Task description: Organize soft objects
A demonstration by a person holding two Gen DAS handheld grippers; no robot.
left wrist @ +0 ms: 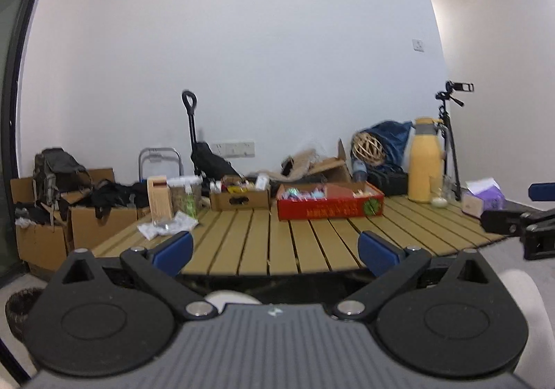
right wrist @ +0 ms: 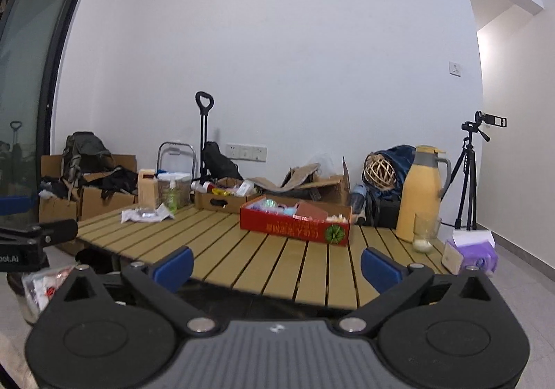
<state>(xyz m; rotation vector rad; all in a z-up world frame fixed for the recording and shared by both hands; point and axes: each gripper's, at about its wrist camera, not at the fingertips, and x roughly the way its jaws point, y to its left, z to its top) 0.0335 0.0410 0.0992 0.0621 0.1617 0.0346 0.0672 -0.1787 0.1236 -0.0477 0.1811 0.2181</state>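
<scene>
A slatted wooden table (left wrist: 295,243) fills mid-frame, bearing a red cardboard box (left wrist: 329,203) of soft, pastel items at centre, a smooth yellow jug (left wrist: 425,160) at right and a purple tissue pack (right wrist: 471,252) at far right. The box lies well beyond both grippers, left (left wrist: 275,250) and right (right wrist: 275,265), each spread wide and empty, blue pads (left wrist: 173,248) apart. Box lettering is unreadable; "oot.AI" shows at the right view's left edge

White lettering "oot.AI" on the left gripper (right wrist: 20,250), red box (right wrist: 296,227) print illegible
</scene>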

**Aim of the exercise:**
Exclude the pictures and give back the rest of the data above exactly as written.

**Answer to this problem:**
Task description: Organize soft objects
A demonstration by a person holding two Gen DAS handheld grippers; no robot.
left wrist @ +0 ms: 
right wrist @ +0 ms: 
<state>(xyz m; rotation vector rad; all in a z-up world frame fixed for the recording and shared by both hands; point and axes: each gripper's, at about its wrist camera, not at the fingertips, and x roughly the way its jaws point, y to its left, z to its top) 0.0335 0.0410 0.0992 0.0621 0.1617 0.0346 0.0672 -0.1787 0.1236 -0.0477 0.1811 0.2181</state>
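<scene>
A slatted wooden table (left wrist: 295,243) fills mid-frame, bearing a red cardboard box (left wrist: 329,203) of soft, pastel items at centre, a smooth yellow jug (left wrist: 425,160) at right and a purple tissue pack (right wrist: 471,252) at far right. The box lies well beyond both grippers, left (left wrist: 275,250) and right (right wrist: 275,265), each spread wide and empty, blue pads (left wrist: 173,248) apart. Box lettering is unreadable; "oot.AI" shows at the right view's left edge

White lettering "oot.AI" on the left gripper (right wrist: 20,250), red box (right wrist: 296,227) print illegible
</scene>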

No additional output is expected for this exercise.